Program code for carrying out methods of the present disclosure may be written in any combination of one or more programming languages. These program code may be provided to a processor or controller of a general purpose computer, special purpose computer, or other programmable data processing apparatus such that the program code, when executed by the processor or controller, causes the functions/operations specified in the flowchart and/or block diagram to be implemented. The program code may execute entirely on the machine, partly on the machine, as a stand-alone software package, partly on the machine and partly on a remote machine or entirely on the remote machine or server.
In the context of this disclosure, a machine-readable medium may be a tangible medium that can contain, or store a program for use by or in connection with an instruction execution system, apparatus, or device. The machine-readable medium may be a machine-readable signal medium or a machine-readable storage medium. The machine-readable medium may include, but is not limited to, an electronic, magnetic, optical, electromagnetic, infrared, or semiconductor system, apparatus, or device, or any suitable combination of the foregoing. More specific examples of a machine-readable storage medium would include an electrical connection based on one or more wires, a portable computer diskette, a hard disk, a Random Access Memory (RAM), a read-only memory (ROM), an erasable programmable read-only memory (EPROM or flash memory), an optical fiber, a portable compact disc read-only memory (CD-ROM), an optical storage device, a magnetic storage device, or any suitable combination of the foregoing.
To provide for interaction with a user, the systems and techniques described here can be implemented on a computer having: a display device (e.g., a CRT (cathode ray tube) or LCD (liquid crystal display) monitor) for displaying information to a user; and a keyboard and pointing device (e.g., a mouse or trackball) by which a user can provide input to the computer. Other kinds of devices may also be used to provide for interaction with a user; for example, feedback provided to the user may be any form of sensory feedback (e.g., visual feedback, auditory feedback, or tactile feedback); and input from the user may be received in any form, including acoustic input, speech input, or tactile input.
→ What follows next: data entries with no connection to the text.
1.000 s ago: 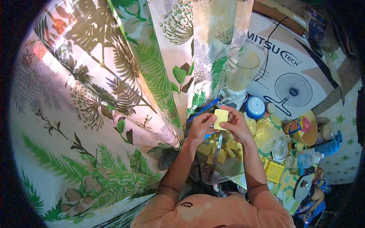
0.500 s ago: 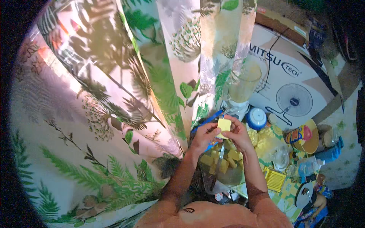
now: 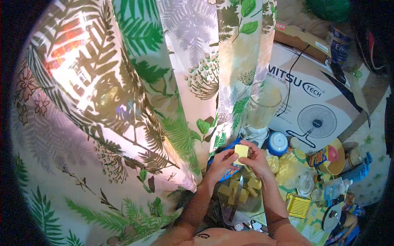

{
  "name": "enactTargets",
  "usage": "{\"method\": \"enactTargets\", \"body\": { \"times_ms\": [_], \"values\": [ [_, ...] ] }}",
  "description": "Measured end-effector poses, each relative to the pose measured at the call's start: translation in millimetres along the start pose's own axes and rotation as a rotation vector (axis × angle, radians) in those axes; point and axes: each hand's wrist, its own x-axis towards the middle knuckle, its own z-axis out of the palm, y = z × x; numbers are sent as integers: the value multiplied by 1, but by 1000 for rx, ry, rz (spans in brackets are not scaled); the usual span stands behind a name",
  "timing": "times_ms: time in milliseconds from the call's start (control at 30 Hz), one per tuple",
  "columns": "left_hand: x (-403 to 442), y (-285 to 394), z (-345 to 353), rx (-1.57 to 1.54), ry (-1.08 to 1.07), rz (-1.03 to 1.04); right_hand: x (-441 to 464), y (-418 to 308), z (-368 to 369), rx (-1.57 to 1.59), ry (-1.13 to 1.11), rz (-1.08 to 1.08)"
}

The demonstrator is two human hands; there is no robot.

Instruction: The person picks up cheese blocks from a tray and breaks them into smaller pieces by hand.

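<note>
A pale yellow block [image 3: 241, 154] is held upright between my two hands. My left hand [image 3: 223, 160] pinches its left side, with the thumb near the lower edge. On the right side, my right hand [image 3: 256, 158] grips it between thumb and fingers. Below them, a clear tray [image 3: 252, 205] holds several yellow chunks [image 3: 225, 190], and a knife [image 3: 239, 186] lies over it. A blue packet [image 3: 229, 174] shows partly behind my left hand.
A blender [image 3: 258, 110] stands beyond my hands, before a large fan box [image 3: 303, 94]. Rightward are a blue-and-white bowl [image 3: 278, 143], a yellow slotted tray [image 3: 297, 206], a yellow bowl [image 3: 335, 158], a plastic bottle [image 3: 337, 188] and a round lid [image 3: 331, 217]. A patterned curtain [image 3: 180, 94] hangs at left.
The view has tilted, so my hands and the table items sit lower in it. Both hands still hold the yellow block. The curtain's folds have shifted.
</note>
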Motion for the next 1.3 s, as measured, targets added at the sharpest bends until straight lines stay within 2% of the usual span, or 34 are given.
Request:
{"method": "enactTargets", "body": {
  "times_ms": [167,267,567,867,1300],
  "values": [
    [-4,0,-13,91,6,67,-1,4,19,-150,19,-62],
    [-6,4,-11,147,32,75,-6,-4,20,-245,27,44],
    [-1,1,-13,69,-34,78,-7,-9,6,-126,-30,-4],
    [11,4,-8,-4,4,19,5,-18,-2,-43,-78,-2],
    [28,32,15,-12,55,95,13,-40,-3,-110,-20,-65]
  ]
}}
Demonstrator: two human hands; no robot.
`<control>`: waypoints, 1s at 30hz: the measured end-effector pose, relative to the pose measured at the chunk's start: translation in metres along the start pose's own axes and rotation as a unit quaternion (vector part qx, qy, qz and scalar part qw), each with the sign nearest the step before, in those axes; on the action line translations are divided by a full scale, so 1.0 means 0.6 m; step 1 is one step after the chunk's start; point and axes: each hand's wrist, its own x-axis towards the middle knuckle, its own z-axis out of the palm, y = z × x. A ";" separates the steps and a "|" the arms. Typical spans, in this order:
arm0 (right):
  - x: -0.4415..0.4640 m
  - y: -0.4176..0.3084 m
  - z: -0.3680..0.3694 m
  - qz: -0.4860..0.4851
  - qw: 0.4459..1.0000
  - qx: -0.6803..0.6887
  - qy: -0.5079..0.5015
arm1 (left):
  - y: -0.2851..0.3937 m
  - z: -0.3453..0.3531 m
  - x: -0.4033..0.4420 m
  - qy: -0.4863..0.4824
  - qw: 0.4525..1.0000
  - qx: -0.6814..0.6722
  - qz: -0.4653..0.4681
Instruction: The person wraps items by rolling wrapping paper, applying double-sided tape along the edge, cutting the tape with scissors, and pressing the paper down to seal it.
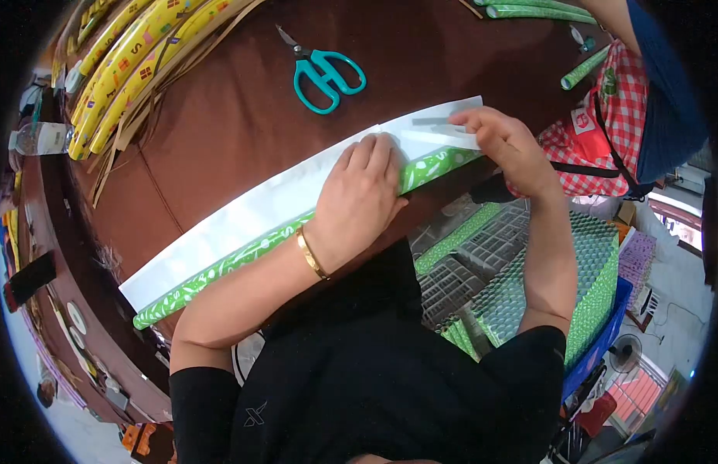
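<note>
A partly unrolled sheet of green patterned wrapping paper (243,259) lies slantwise along the near table edge, its white underside (258,189) facing up. My left hand (363,193), with a gold bracelet at the wrist, rests flat on the paper, pressing it near the rolled green edge. Near the sheet's right end, my right hand (513,147) pinches a thin whitish strip (440,140) between thumb and fingers. The strip lies over the white side; its exact kind I cannot make out. Teal-handled scissors (325,76) lie beyond the sheet, apart from both hands.
Yellow patterned rolls (135,66) are stacked at the far left beside a plastic bottle (40,139). A person in blue (672,93) stands at the right by a red checked bag (626,100). Many green rolls (560,263) fill a blue crate (606,329) below the table edge.
</note>
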 end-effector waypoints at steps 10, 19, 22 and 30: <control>0.067 -0.075 0.011 0.084 0.989 -0.079 -0.093 | -0.006 0.005 -0.001 -0.002 1.000 -0.025 -0.015; 0.076 -0.084 0.029 -0.072 0.980 -0.109 -0.152 | -0.013 0.007 -0.004 -0.018 0.999 -0.043 -0.014; 0.080 -0.073 0.044 -0.084 0.952 -0.283 -0.080 | -0.015 0.010 -0.005 -0.014 0.999 -0.035 -0.016; 0.086 -0.080 0.059 0.010 0.885 -0.464 0.029 | -0.013 0.006 0.000 -0.046 0.998 -0.045 -0.027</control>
The systems and techniques described here can be implemented in a computing system that includes a background component (e.g., as a data server), or that includes a middleware component (e.g., an application server), or that includes a front-end component (e.g., a user computer having a graphical user interface or a web browser through which a user can interact with an implementation of the systems and techniques described here), or any combination of such background, middleware, or front-end components. The components of the system can be interconnected by any form or medium of digital data communication (e.g., a communication network). Examples of communication networks include: local Area Networks (LANs), wide Area Networks (WANs), and the internet.
The computer system may include a client and a server. The client and server are typically remote from each other and typically interact through a communication network. The relationship of client and server arises by virtue of computer programs running on the respective computers and having a client-server relationship to each other. The server may be a cloud server, a server of a distributed system, or a server incorporating a blockchain.
It should be appreciated that various forms of the flows shown above may be used to reorder, add, or delete steps. For example, the steps recited in the present disclosure may be performed in parallel or sequentially or in a different order, provided that the desired results of the technical solutions of the present disclosure are achieved, and are not limited herein.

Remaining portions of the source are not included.